For the data that follows, print the line with "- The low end", the line with "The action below", and all lines between them, exactly as they stand. Omit pictures and add nothing.
=== Section Start ===
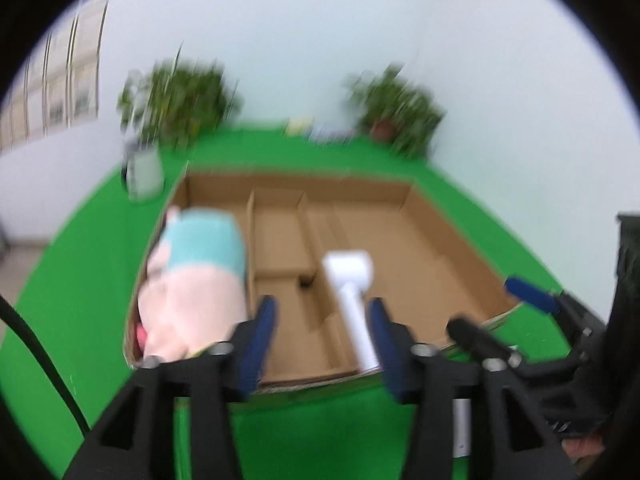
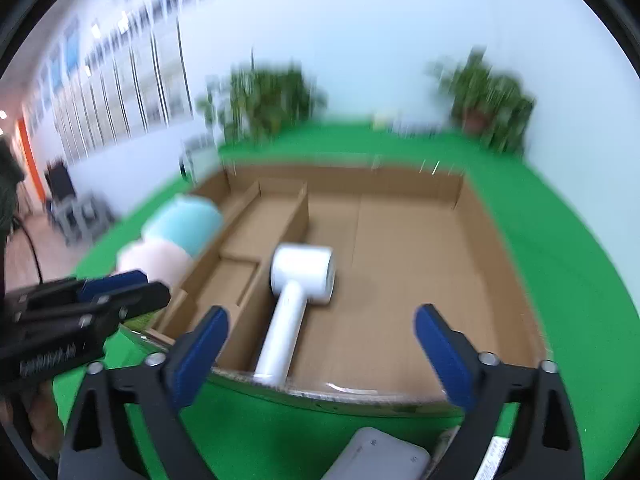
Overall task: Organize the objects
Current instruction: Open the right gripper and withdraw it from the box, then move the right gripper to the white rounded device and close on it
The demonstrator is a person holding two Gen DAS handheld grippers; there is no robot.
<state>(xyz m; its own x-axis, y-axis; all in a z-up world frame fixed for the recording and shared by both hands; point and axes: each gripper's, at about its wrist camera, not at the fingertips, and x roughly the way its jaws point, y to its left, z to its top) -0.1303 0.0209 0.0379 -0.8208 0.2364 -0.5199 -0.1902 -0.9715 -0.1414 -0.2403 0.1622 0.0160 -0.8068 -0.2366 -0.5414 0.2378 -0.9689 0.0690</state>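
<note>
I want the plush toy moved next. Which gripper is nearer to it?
Left. The left gripper hovers just beside the plush toy; the right gripper sits farther over, behind the white hair dryer.

Left wrist view: rides the left gripper, angled down and forward from just before the near rim of the box.
Right wrist view: likewise on the right gripper, to the right of the other.
Shared: box, dryer, plush, each other's gripper.
</note>
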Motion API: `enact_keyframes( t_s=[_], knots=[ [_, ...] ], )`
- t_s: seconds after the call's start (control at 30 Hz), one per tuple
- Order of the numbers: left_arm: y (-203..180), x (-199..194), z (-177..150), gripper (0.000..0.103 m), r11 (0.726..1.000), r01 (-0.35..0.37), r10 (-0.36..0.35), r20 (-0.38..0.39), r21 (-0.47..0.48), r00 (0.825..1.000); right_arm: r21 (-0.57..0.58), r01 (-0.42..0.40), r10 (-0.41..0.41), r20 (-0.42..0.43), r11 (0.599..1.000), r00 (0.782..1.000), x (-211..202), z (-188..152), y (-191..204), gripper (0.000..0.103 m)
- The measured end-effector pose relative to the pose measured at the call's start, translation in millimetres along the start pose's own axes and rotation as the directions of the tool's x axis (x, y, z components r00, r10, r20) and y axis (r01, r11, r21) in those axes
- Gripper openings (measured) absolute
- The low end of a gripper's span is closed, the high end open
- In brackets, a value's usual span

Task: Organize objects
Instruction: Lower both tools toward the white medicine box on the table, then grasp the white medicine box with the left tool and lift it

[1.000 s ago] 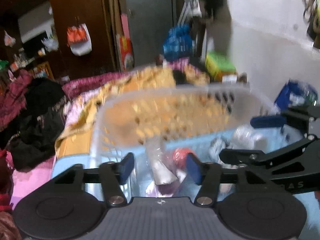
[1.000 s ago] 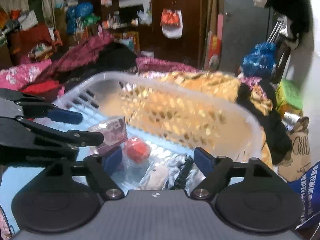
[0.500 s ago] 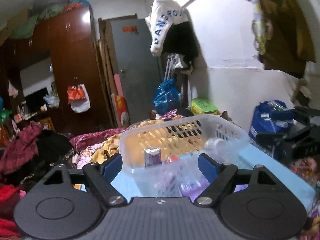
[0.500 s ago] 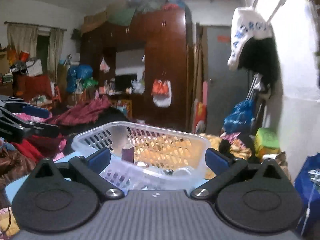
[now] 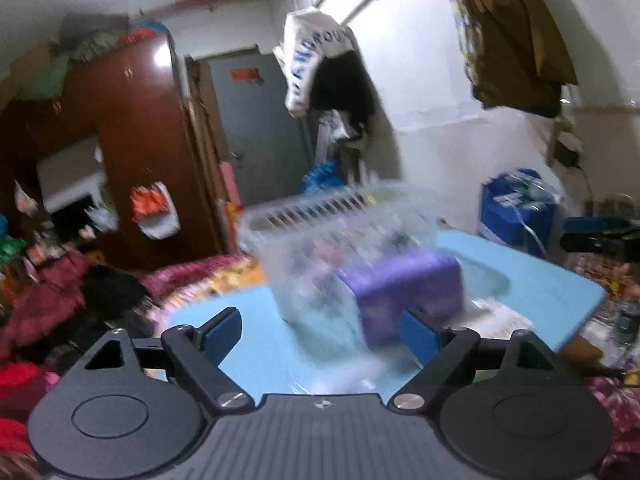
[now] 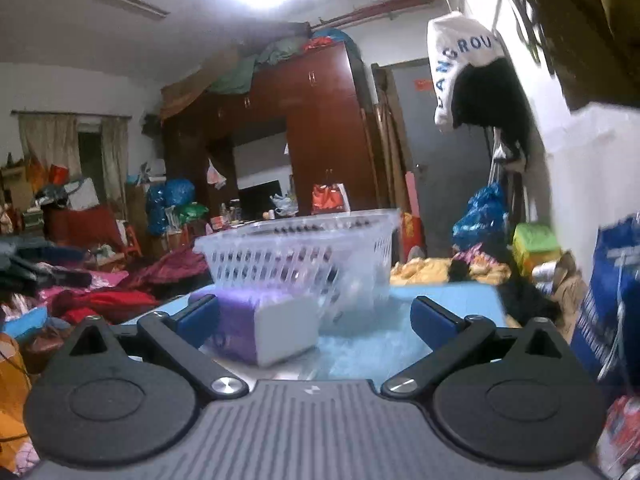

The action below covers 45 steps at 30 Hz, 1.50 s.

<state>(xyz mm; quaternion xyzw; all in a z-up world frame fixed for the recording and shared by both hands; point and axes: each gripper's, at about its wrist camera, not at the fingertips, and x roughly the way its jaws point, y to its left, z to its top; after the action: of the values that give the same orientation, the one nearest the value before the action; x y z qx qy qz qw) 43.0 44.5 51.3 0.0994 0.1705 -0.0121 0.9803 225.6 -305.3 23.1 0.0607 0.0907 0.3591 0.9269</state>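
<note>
Both sets of fingers are spread wide and hold nothing. On the left gripper [image 5: 320, 330] the blue pads [image 5: 222, 330] have a big gap between them, and the right gripper [image 6: 316, 316] looks the same.

A purple pack [image 6: 256, 326] with a white end lies on the blue table [image 5: 532, 276], just in front of the basket [image 6: 300, 248]. It looks soft, like a pack of tissues, but the blur makes that hard to tell. It seems to touch the basket wall. More small things sit in the basket, too smeared to name.

I think the pack is the next thing to pick up. It sits low and close to both grippers, nearer the left pad of the right gripper. That gripper would need to slide over so the pack sits in the gap, then squeeze gently and lift it over the rim.

Behind, a white cloth [image 6: 460, 52] hangs on the wall. Blue letters on it read "ANGROU". No words can be read on the pack. A blue bag [image 5: 518, 212] stands past the table.
</note>
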Motion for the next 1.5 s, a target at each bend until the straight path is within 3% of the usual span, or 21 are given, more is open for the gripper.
enact_keyframes(
  t_s=[0.17,0.43,0.53,0.6,0.67,0.77,1.13,1.2,1.5],
  knots=[
    [-20,23,-44,0.089,0.989,0.129,-0.124,0.074,-0.068,0.990,-0.010,-0.027,0.026,-0.073,1.000,0.997,32,-22,7,0.103],
    [-42,52,-71,0.085,0.981,0.187,-0.180,0.119,-0.055,0.976,-0.068,-0.133,0.121,-0.155,0.989,0.980,49,-46,18,0.103],
    [-50,57,-79,0.069,0.981,0.191,-0.187,0.128,-0.025,0.974,-0.073,-0.166,0.151,-0.179,0.983,0.972,49,-52,17,0.097],
    [-53,56,-86,0.061,0.972,0.233,-0.229,0.130,-0.018,0.965,-0.087,-0.175,0.156,-0.184,0.981,0.970,48,-55,18,0.090],
    [-55,57,-89,0.058,0.966,0.259,-0.256,0.130,-0.008,0.958,-0.102,-0.183,0.163,-0.180,0.978,0.970,48,-57,21,0.086],
    [-59,59,-91,0.057,0.963,0.270,-0.268,0.131,0.004,0.954,-0.124,-0.192,0.169,-0.178,0.973,0.969,42,-63,25,0.076],
    [-62,64,-95,0.053,0.950,0.312,-0.311,0.124,0.005,0.942,-0.138,-0.203,0.178,-0.175,0.969,0.968,38,-68,25,0.069],
    [-62,62,-95,0.052,0.950,0.312,-0.310,0.130,0.007,0.942,-0.142,-0.187,0.163,-0.167,0.972,0.972,37,-69,25,0.062],
    [-58,55,-97,0.050,0.948,0.317,-0.313,0.177,0.009,0.933,-0.176,-0.191,0.169,-0.136,0.966,0.976,29,-68,25,0.056]
  ],
)
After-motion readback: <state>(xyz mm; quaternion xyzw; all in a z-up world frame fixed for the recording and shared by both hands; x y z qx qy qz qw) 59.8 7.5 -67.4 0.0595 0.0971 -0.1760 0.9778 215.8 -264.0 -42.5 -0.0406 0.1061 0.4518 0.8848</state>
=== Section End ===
> _EXERCISE OUTPUT_:
- The low end of a gripper's span is closed, the high end open
- In brackets, a value's usual span

Task: Organize objects
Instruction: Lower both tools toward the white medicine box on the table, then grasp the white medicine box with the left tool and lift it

[1.000 s ago] 
[1.000 s ago] 
[0.500 s ago] 
[0.500 s ago] 
[now] 
[now] 

The action below covers 45 steps at 30 Hz, 1.50 s.

No more work remains on this exercise.